The TT started life as a concept in 1995, penned in fact by the same people who brought us the ‘new’ Volkswagen Beetle. It was created to fill the small sports car gap, from which Audi had been absent for a number of years. And in true Audi fashion, people were simply blown away by it when the curtain was pulled back at the Frankfurt Motor Show. It looked like no other car – it was a breakthrough in terms of design and style. Yes, it’s a familiar sight now, but you have to remember that in 1995 a Ford Sierra was a two-year-old, ‘modern’ used car.

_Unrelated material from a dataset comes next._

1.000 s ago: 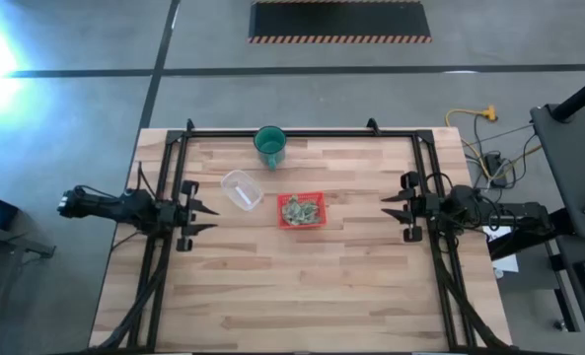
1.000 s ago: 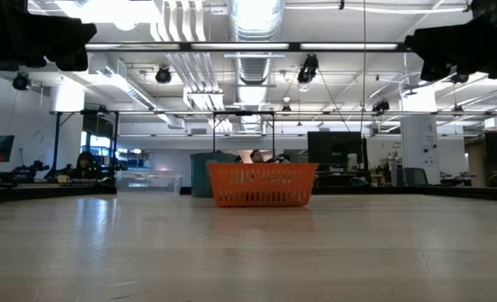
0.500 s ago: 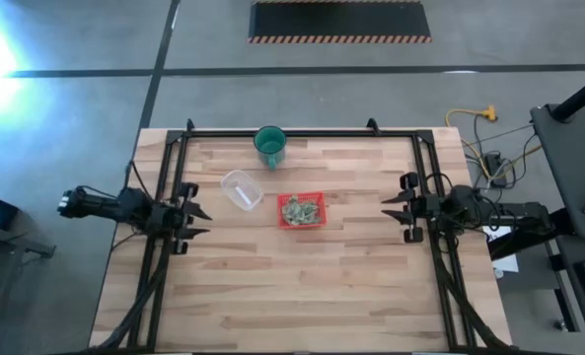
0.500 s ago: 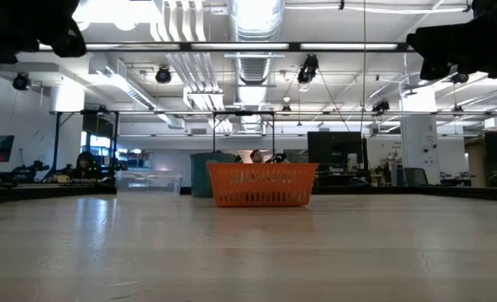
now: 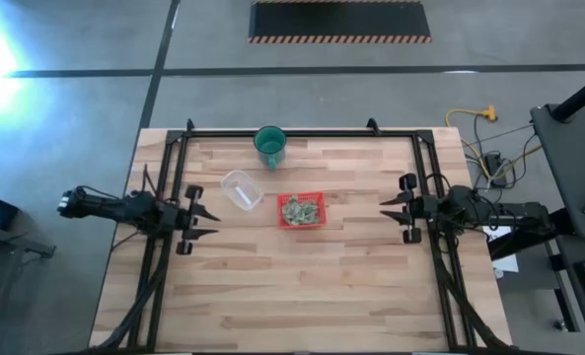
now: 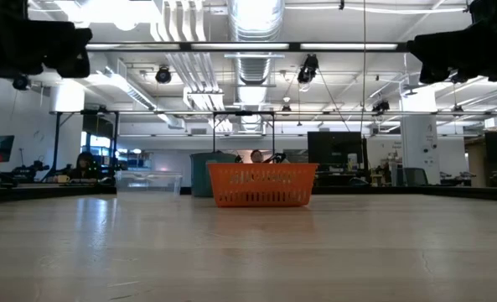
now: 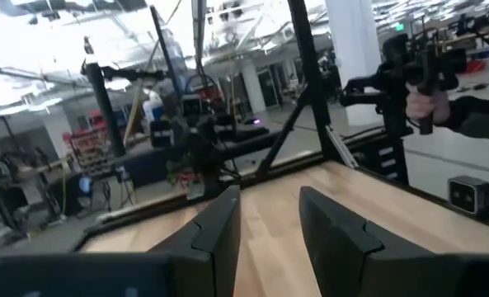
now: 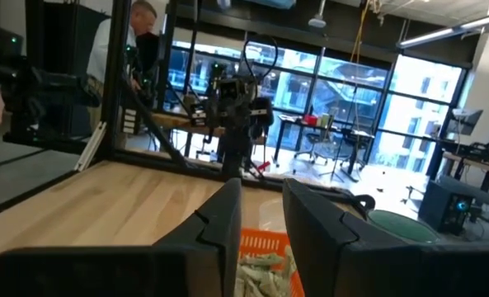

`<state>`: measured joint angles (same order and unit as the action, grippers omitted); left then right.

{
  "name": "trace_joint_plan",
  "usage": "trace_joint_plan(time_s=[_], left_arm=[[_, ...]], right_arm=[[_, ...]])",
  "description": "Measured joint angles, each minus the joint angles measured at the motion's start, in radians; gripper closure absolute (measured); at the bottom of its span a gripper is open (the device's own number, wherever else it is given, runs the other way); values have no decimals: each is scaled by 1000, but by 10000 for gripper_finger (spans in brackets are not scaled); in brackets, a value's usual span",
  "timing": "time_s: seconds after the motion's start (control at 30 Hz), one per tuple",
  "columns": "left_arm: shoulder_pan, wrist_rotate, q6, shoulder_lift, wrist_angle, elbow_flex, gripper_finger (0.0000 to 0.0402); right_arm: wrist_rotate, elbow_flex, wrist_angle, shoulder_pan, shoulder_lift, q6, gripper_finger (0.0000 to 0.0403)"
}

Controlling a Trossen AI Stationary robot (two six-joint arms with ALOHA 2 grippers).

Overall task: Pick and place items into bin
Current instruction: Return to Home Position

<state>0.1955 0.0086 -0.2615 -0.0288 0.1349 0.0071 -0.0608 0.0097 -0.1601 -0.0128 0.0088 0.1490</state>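
Note:
The red tray stands mid-table, and several pale-green crumpled pieces lie inside it. The low view shows the tray too. My left gripper hovers open and empty above the table's left side, pointing at the tray. In the left wrist view its fingers stand apart. My right gripper hovers open and empty above the right side, also pointing at the tray. In the right wrist view the tray with the pieces shows between its spread fingers.
A green cup stands near the far edge. A clear round container lies just left of the tray. A dark frame runs round the table's left, far and right sides. People stand beyond the table, and a hand holds a device.
My left gripper has shifted a little toward the table's near edge and stays open. The tray, cup and container have kept still.

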Motion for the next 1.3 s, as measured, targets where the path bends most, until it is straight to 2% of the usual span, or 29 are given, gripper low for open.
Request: trace_joint_plan(time_s=[0.17,0.6,1.17,1.3], left_arm=[[0,-5,25,-1,-30,0,292],[0,-113,55,-4,-100,-1,292],[0,-131,72,-12,-96,-2,292],[1,-88,73,-13,-100,-2,292]], right_arm=[[1,0,14,0,-1,1,317],[67,0,118,-1,-2,-33,325],[64,0,155,0,15,-64,315],[64,0,154,0,14,-64,321]])
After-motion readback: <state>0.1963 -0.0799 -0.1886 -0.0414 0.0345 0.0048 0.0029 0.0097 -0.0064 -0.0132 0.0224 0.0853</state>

As with all concept cars, it took a bit of time before it actually hit the road – three years to be exact – despite the concept being pretty close to the final road-going car. And when it did, people went gaga for them. In fact, UK motorists were so keen to get their hands on one, they’d actually ship one in from Germany before the UK release date. They’d also have to pay top dollar for this and they’d also have to sit on the wrong side of the car – the reason Germany and others got it first is because Audi hadn’t made a right hand drive one yet. Proof that a fool and his money are easily parted. But still, it’s a cracking car so we’re sure they don’t regret it (because who doesn’t love paying £5000 more for car, only to discover it’s worth £5000 less when the UK version comes out? FOOLS!).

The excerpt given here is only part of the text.